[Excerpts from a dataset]

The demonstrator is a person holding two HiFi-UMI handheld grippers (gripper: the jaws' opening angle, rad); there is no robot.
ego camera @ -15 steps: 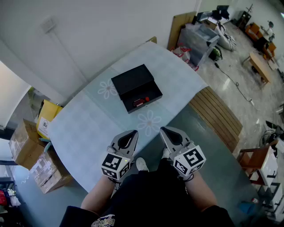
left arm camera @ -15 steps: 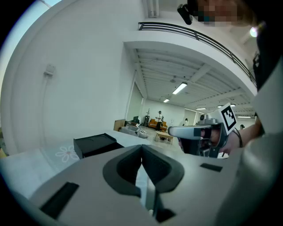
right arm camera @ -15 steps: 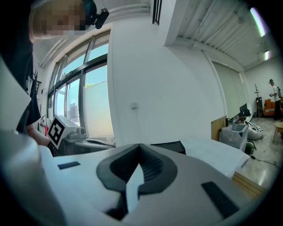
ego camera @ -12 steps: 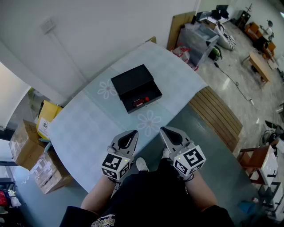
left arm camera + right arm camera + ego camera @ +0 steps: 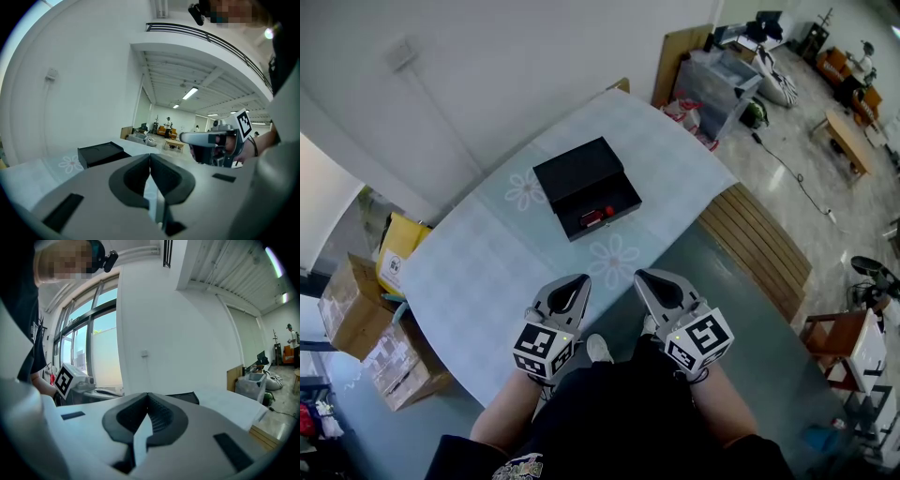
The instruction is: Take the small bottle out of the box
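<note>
Your head view is bright, evenly lit and sharp, with fisheye bending at its edges. Daylight from the windows point(image 5: 89, 333) washes out your right gripper view's left side. Overhead, ceiling strip lights point(image 5: 190, 93) light your left gripper view; the left gripper point(image 5: 150, 159) reads soft up close, corners vignetted black.

Counter point(image 5: 478, 272): long top with rounded corners, covered by a pale blue checked cloth point(image 5: 675, 159) with white flower motifs point(image 5: 614, 258). One item directly on it: black box point(image 5: 586, 186), lid open, near mid-counter. One flower sits just left of the box, one just in front.
</note>
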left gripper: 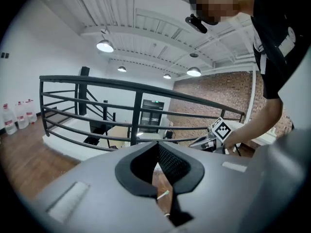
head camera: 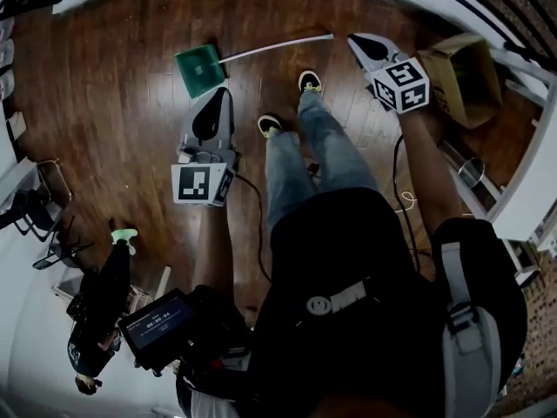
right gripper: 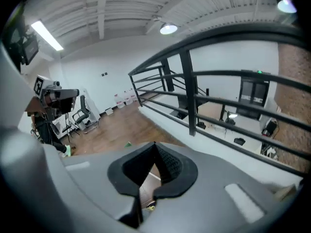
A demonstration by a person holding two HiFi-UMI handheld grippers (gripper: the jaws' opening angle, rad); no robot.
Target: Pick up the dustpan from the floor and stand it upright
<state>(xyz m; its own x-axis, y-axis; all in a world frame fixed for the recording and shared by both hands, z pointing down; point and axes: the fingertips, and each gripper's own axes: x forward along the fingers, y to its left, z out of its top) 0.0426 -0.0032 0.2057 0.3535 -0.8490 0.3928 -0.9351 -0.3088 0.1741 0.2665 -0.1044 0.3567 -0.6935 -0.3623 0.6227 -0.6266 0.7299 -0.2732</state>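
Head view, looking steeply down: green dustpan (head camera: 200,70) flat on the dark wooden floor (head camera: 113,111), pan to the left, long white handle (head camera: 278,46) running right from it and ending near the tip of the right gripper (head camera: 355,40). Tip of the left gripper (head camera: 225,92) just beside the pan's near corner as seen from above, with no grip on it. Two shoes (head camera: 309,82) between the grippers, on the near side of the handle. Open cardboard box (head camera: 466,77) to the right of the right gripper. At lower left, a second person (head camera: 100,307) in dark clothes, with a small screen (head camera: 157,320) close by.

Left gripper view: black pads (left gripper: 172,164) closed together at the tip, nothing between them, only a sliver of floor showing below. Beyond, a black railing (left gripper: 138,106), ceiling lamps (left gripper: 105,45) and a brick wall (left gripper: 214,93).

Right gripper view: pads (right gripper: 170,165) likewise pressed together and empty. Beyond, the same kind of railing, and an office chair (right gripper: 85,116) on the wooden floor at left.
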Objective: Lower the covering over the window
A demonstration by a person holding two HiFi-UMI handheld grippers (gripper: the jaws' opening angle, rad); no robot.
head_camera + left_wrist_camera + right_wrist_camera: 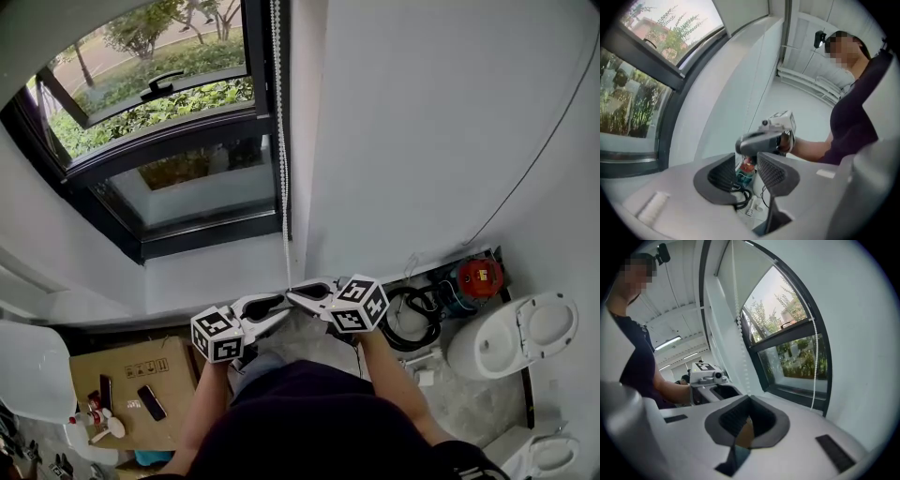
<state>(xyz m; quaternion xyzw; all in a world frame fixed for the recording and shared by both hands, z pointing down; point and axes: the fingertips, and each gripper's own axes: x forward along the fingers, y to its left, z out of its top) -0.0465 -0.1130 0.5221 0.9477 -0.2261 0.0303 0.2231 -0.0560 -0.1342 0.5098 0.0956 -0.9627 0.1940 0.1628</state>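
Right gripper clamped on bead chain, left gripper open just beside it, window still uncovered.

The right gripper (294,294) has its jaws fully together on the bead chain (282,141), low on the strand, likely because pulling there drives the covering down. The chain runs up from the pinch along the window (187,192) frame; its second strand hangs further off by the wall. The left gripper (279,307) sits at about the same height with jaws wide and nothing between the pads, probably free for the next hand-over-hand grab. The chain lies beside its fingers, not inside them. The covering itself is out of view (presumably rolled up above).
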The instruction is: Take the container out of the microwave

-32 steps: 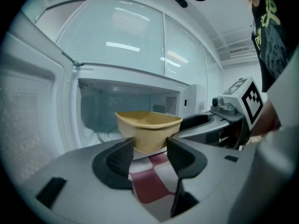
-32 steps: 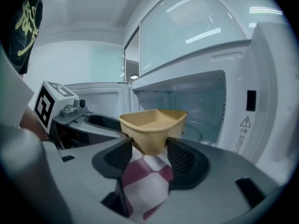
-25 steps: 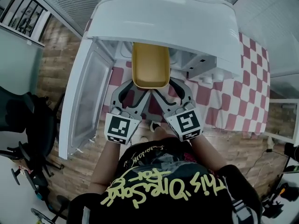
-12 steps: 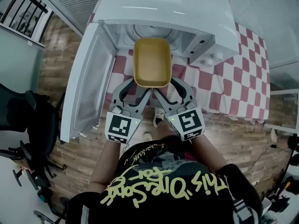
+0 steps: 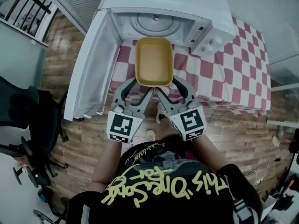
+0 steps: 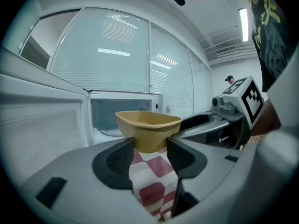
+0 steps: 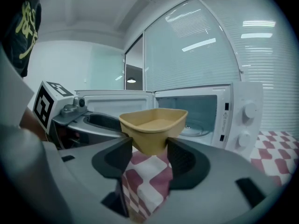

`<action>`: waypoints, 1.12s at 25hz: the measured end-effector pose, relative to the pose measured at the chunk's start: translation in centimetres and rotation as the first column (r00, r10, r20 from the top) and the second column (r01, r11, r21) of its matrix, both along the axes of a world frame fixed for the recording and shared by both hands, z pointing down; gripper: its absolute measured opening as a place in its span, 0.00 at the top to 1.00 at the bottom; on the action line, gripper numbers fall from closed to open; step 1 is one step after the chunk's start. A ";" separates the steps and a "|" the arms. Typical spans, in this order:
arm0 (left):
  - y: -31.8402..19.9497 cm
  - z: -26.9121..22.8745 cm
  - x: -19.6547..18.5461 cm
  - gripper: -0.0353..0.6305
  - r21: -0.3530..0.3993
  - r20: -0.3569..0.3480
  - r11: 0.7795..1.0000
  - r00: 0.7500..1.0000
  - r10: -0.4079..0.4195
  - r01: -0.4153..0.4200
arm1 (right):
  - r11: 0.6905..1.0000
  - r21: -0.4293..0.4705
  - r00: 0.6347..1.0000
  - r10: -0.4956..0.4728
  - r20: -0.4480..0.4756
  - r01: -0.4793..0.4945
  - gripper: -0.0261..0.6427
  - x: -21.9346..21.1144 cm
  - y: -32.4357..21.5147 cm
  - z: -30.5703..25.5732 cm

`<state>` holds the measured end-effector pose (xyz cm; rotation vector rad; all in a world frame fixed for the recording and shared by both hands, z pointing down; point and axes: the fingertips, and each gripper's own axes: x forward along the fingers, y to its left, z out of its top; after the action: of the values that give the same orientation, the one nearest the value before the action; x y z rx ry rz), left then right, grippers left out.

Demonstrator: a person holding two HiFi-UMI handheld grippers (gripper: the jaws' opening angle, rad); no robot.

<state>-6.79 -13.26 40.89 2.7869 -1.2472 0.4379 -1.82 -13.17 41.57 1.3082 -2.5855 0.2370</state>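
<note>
Clamped at its near corners by left tongs [image 5: 141,84] and right tongs [image 5: 167,84]: yellow container [image 5: 153,62], held just outside open microwave [image 5: 159,3], above checkered desk [image 5: 233,69].

Yellow hand-lettering across the person's black shirt [image 5: 163,185], upside down in the head view, read roughly "This One's For", while a smaller script line beside it and a warning-triangle label [image 7: 226,115] on the microwave [image 5: 163,1] were too small to read.
</note>
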 end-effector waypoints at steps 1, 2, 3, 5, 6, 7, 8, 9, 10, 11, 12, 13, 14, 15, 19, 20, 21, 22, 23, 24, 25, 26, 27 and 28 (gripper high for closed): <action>0.5 -0.1 -0.1 0.61 0.002 -0.001 1.000 1.000 0.001 -0.001 | 1.000 0.001 1.000 0.002 0.000 -0.002 0.61 -0.1 0.5 -0.1; 1.0 -0.2 -0.2 0.61 0.003 -0.002 1.000 1.000 0.001 -0.001 | 1.000 0.003 1.000 0.004 -0.001 -0.004 0.61 -0.2 1.0 -0.2; 1.4 -0.3 -0.3 0.61 0.005 -0.002 1.000 1.000 0.002 -0.002 | 1.000 0.006 1.000 0.006 -0.002 -0.006 0.61 -0.2 1.5 -0.3; 2.3 -0.5 -0.4 0.61 0.008 0.001 1.000 1.000 0.005 -0.005 | 1.000 0.012 1.000 0.009 -0.003 -0.009 0.61 -0.3 2.4 -0.4; 2.8 -0.6 -0.4 0.61 0.010 0.003 1.000 1.000 0.007 -0.007 | 1.000 0.014 1.000 0.011 -0.003 -0.011 0.60 -0.4 2.8 -0.5; 3.2 -0.6 -0.5 0.61 0.012 0.006 1.000 1.000 0.009 -0.009 | 1.000 0.014 1.000 0.012 -0.003 -0.012 0.60 -0.4 3.3 -0.5; 3.7 -0.7 -0.5 0.61 0.013 0.006 1.000 1.000 0.011 -0.011 | 1.000 0.015 1.000 0.013 -0.002 -0.013 0.60 -0.5 3.7 -0.6; 4.1 -0.8 -0.6 0.61 0.014 0.005 1.000 1.000 0.012 -0.012 | 1.000 0.015 1.000 0.014 -0.002 -0.014 0.60 -0.5 4.2 -0.7; 4.5 -0.9 -0.6 0.61 0.015 0.004 1.000 1.000 0.014 -0.014 | 1.000 0.016 1.000 0.016 -0.001 -0.016 0.61 -0.6 4.6 -0.8; 4.9 -1.0 -0.7 0.61 0.017 0.004 1.000 1.000 0.016 -0.016 | 1.000 0.018 1.000 0.019 0.001 -0.019 0.61 -0.6 4.9 -0.9; 5.2 -1.0 -0.7 0.61 0.019 0.004 1.000 1.000 0.019 -0.019 | 1.000 0.020 1.000 0.021 0.001 -0.021 0.61 -0.6 5.3 -1.0; 5.7 -1.1 -0.7 0.61 0.020 0.005 1.000 1.000 0.021 -0.021 | 0.999 0.021 1.000 0.024 0.002 -0.024 0.61 -0.7 5.7 -1.0; 6.1 -1.1 -0.7 0.61 0.021 0.004 0.999 1.000 0.024 -0.024 | 0.999 0.022 1.000 0.026 0.002 -0.026 0.61 -0.7 6.2 -1.1; 6.6 -1.2 -0.8 0.61 0.022 0.004 0.999 1.000 0.026 -0.026 | 0.999 0.023 1.000 0.027 0.003 -0.027 0.61 -0.8 6.7 -1.1; 8.5 -1.3 -1.1 0.61 0.028 0.003 0.999 0.999 0.033 -0.033 | 0.999 0.026 0.999 0.036 0.002 -0.036 0.60 -1.0 8.6 -1.3; 9.0 -1.4 -1.2 0.61 0.028 0.003 0.999 0.999 0.034 -0.035 | 0.999 0.026 0.999 0.039 0.001 -0.039 0.60 -1.1 9.1 -1.3; 9.5 -1.5 -1.3 0.61 0.029 0.002 0.999 0.999 0.036 -0.036 | 0.999 0.026 0.999 0.042 0.000 -0.042 0.60 -1.2 9.6 -1.4; 9.9 -1.5 -1.4 0.61 0.029 0.001 0.999 0.999 0.037 -0.037 | 0.999 0.028 0.999 0.044 0.001 -0.044 0.61 -1.3 10.0 -1.5; 10.4 -1.6 -1.5 0.61 0.029 0.001 0.999 0.999 0.039 -0.039 | 0.999 0.030 0.999 0.044 0.003 -0.044 0.61 -1.4 10.5 -1.6; 10.8 -1.7 -1.5 0.61 0.030 0.002 0.999 0.999 0.041 -0.041 | 0.998 0.031 0.999 0.045 0.006 -0.045 0.61 -1.5 11.0 -1.6; 11.3 -1.7 -1.6 0.61 0.031 0.002 0.999 0.999 0.043 -0.043 | 0.998 0.031 0.999 0.047 0.008 -0.047 0.61 -1.5 11.5 -1.6; 11.7 -1.8 -1.6 0.61 0.032 0.003 0.999 0.999 0.045 -0.045 | 0.998 0.030 0.999 0.050 0.010 -0.050 0.61 -1.6 11.9 -1.7; 12.1 -1.8 -1.7 0.61 0.032 0.002 0.998 0.999 0.046 -0.046 | 0.998 0.030 0.999 0.052 0.012 -0.052 0.61 -1.6 12.3 -1.7; 12.6 -1.9 -1.7 0.61 0.033 0.002 0.998 0.999 0.046 -0.047 | 0.998 0.030 0.999 0.052 0.013 -0.053 0.60 -1.7 12.8 -1.8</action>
<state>-8.51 -0.69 38.99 2.8489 -1.2031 0.4264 -3.49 -0.40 39.78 1.3908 -2.5769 0.2157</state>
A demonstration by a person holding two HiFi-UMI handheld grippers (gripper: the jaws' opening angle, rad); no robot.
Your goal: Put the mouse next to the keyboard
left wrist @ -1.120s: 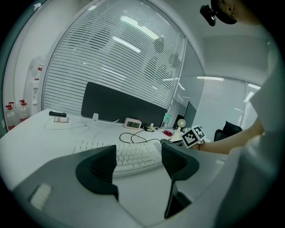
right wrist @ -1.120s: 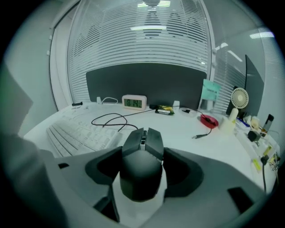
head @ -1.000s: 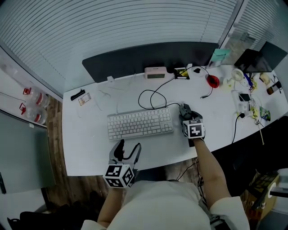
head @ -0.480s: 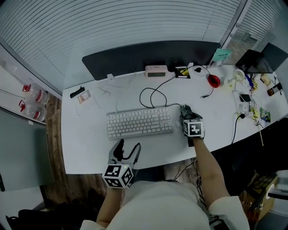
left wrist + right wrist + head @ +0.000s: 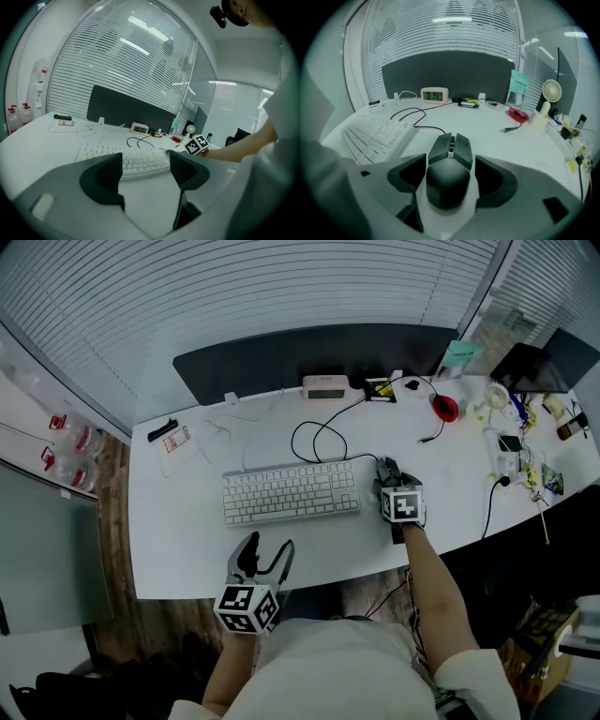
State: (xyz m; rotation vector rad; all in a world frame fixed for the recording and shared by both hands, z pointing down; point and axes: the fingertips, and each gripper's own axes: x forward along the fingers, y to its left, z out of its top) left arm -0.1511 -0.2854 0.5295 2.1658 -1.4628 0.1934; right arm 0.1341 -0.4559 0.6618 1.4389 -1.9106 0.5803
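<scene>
A dark wired mouse rests on the white desk, just right of the white keyboard. My right gripper straddles the mouse, one jaw on each side. Its jaws have just been opening, and a thin gap shows between each pad and the mouse. In the head view the right gripper covers most of the mouse. My left gripper hangs open and empty at the desk's near edge, pointing at the keyboard.
The mouse cable loops behind the keyboard. A digital clock stands at the back before a dark panel. A red item, a small fan and cluttered cables fill the right end.
Both grippers stay where they were, the right one over the mouse beside the keyboard. No other shift shows in the head view.
</scene>
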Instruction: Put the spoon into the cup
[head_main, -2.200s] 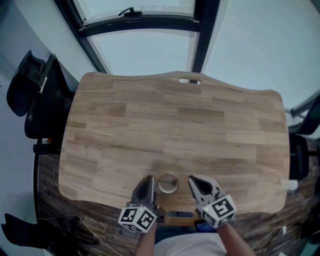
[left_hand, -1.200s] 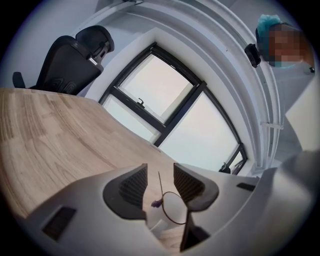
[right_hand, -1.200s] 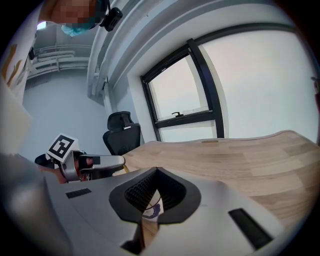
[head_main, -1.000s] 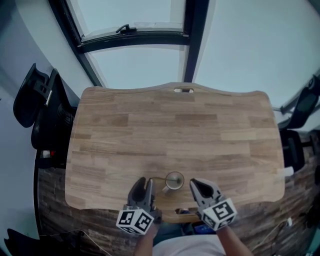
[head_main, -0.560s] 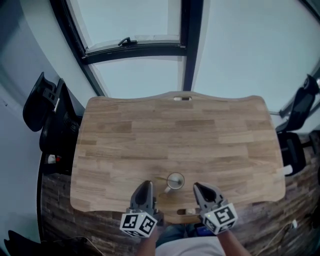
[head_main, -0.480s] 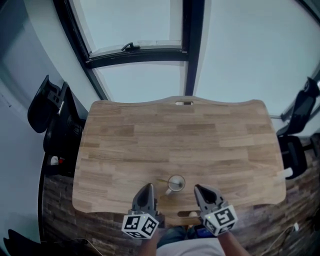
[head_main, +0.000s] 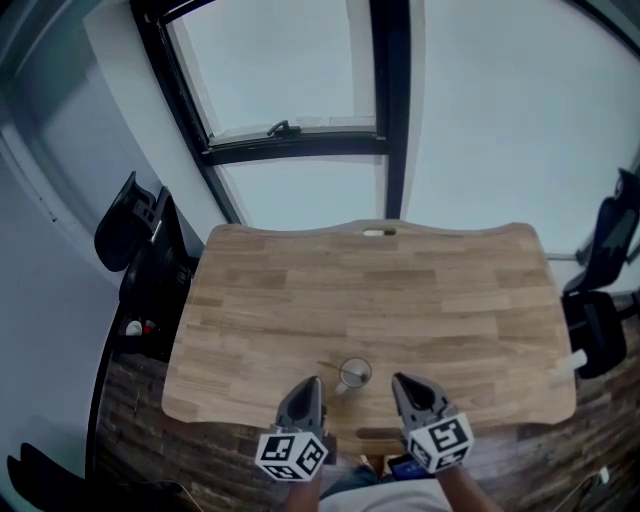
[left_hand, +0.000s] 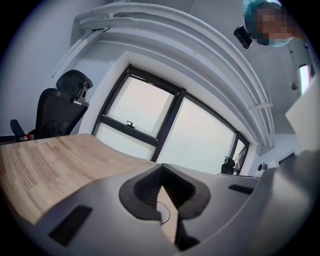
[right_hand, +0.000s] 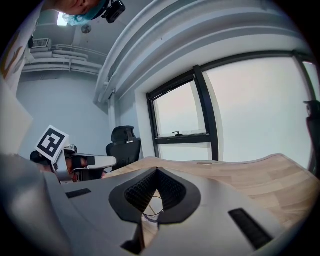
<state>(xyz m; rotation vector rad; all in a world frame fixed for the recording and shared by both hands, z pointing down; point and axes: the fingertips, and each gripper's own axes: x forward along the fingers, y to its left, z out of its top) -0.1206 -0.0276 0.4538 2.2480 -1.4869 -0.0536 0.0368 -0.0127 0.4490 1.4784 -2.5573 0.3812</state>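
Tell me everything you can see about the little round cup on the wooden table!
The little round cup stands upright near the front edge of the pale wooden table. From above its rim shows as a light ring; its material is too small to tell. A thin spoon handle pokes out over its left side. The left gripper and right gripper hang either side of it, neither touching.

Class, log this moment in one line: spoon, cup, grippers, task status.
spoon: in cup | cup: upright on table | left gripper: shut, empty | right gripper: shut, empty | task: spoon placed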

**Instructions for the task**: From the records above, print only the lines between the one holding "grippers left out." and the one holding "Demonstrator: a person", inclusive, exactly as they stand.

**Response area**:
`<state>` holds the measured end-effector pose (xyz cm; rotation vector rad; all in a world frame fixed for the recording and shared by both hands, z pointing down; point and axes: the fingertips, and each gripper's own axes: x forward along the fingers, y to its left, z out of its top; after the action: of the values that give the same orientation, the one nearest the value before the action; x y z rx ry rz), left then right, grippers left out.

Demonstrator: a person holding two HiFi-UMI handheld grippers (gripper: the jaws' opening angle, rad); no robot.

For this exercise, the answer is now complete.